I took a quick poll last week about the topics that my readers wanted to hear more about and this was one of the top three! So to clarify for everyone out there, relationships don’t have to be romantic; however, I have been married for 18 years and this year marks year 20 with my college sweetheart. My best-friend from elementary school and I have been friends for almost as old as I am…which is to say a long time. Additionally, I have the greatest group of girlfriends who meet on a regular basis and are not afraid to let vulnerability be discussed. Has it always been this way? Heck no!! All of the above relationships have been through some twists and turns, but I did pick up a few tips along the way.
5 Tips for Developing Healthy Relationships Today:
- Open lines of communication are the number one tip that I have for you today, and that includes the “trust factor”. If you don’t trust your partner, your friends, or your family, how are you going to be open? You aren’t. You will always hold part of yourself back and that could even border on holding back the truth which will further work to damage the trust. I had a friend for a number of years who I genuinely cared about; however, that being said, each and every time we talked she would hide things or craft some sort of story that never seemed to be quite the truth. Time after time things were missing in our conversations. I ignored these signs, until one day I simply could not. The trust factor has to be there or the relationship will not be able to move forward.
- You have to be able to accept criticism that is honest and meant to help you grow. That being said, if this criticism comes from a harsh argument, it will not be effective at all. Moreover, you should develop active or reflective listening.
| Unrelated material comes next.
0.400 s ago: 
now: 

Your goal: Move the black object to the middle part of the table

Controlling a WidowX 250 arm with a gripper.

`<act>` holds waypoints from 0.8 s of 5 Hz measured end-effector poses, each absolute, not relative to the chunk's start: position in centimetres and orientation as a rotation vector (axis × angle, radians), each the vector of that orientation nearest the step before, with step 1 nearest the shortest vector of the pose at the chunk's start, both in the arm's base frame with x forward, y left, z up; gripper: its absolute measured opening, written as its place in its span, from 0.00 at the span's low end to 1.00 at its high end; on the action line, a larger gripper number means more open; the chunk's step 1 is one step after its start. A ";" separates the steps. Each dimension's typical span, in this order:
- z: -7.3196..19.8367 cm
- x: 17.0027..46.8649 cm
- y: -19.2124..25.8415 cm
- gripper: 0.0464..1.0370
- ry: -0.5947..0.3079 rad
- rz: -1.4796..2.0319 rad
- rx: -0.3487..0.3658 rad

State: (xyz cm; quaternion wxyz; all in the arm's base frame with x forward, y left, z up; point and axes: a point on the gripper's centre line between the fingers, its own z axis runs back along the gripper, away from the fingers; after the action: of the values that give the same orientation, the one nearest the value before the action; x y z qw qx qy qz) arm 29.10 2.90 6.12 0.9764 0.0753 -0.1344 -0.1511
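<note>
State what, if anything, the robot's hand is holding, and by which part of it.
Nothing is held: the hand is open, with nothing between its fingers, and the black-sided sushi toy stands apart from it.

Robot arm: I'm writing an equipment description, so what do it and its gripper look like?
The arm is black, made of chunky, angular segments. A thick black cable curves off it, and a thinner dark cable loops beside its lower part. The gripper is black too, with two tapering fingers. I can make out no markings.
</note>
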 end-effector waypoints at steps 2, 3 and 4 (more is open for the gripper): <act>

In active listening, we are genuinely interested in understanding what the other person is thinking, feeling, wanting, or what the message means, and we are able to process this as a type of feedback. This is hard. It is. But I have seen it done with my group of girlfriends. One of them recently went through a divorce and has developed this skill through that process. She brings questions to the table about things and genuinely wants to know what we all think or how we feel. It has strengthened our friendship whereas before, she did not want to listen to advice before as it was painful to her. She is really trying hard to separate fact from feeling as she actively listens to our advice about whatever she is asking. It also helps that we are not giving her unsolicited advice. We are all there to lift her up.
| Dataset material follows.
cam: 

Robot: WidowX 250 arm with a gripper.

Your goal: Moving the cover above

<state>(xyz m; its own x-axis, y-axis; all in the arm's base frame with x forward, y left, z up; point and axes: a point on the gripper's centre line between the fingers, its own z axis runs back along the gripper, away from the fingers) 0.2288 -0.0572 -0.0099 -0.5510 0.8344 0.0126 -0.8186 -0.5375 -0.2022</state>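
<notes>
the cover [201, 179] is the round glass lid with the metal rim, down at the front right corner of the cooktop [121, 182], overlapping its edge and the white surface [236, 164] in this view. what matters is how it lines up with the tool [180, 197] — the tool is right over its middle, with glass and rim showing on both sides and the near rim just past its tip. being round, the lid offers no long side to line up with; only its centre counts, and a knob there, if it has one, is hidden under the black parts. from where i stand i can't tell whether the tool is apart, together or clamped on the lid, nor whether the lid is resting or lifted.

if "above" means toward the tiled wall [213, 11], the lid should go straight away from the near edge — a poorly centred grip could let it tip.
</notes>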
- Develop and hone in on your compassion and empathy. Remember how I dislike the word judge? Icky. It makes us feel like we are on trial; however, there is a thing called discernment and that is different. We become aware of the emotional response and might know what triggers our friends, partners and family members. We then try to come at it from a place of compassion. We are more open and connected to what is going on this way and can tap into our inner intuition about what is really at the root of a problem. This saves us. It reminds us to speak from love.
- Remember to have boundaries. It is important to remember how to separate your feelings from that of your friends and partners. Likewise, it is important to know you can’t heal them emotionally. That is their job and not yours. One of my favorite memes recently has the little guy holding the jar of happiness and his friend comes over and says “Where did you get that?” And little guy says “I made it myself.” BOOM! Microphone drops. Have boundaries on your emotions before they get drained.
- Make time for the relationship…that isn’t on technology. The phones. The phones. They are everywhere. When trying to communicate they are a distraction. Make time by shutting off the technology and creating a sacred space for you to unwind and be real. This can be weekly, or monthly depending on your schedule, but try to get outside as well and enjoy some much-needed fresh air with your friend or loved one. It’s not only a lifesaver…but a relationship saver as well.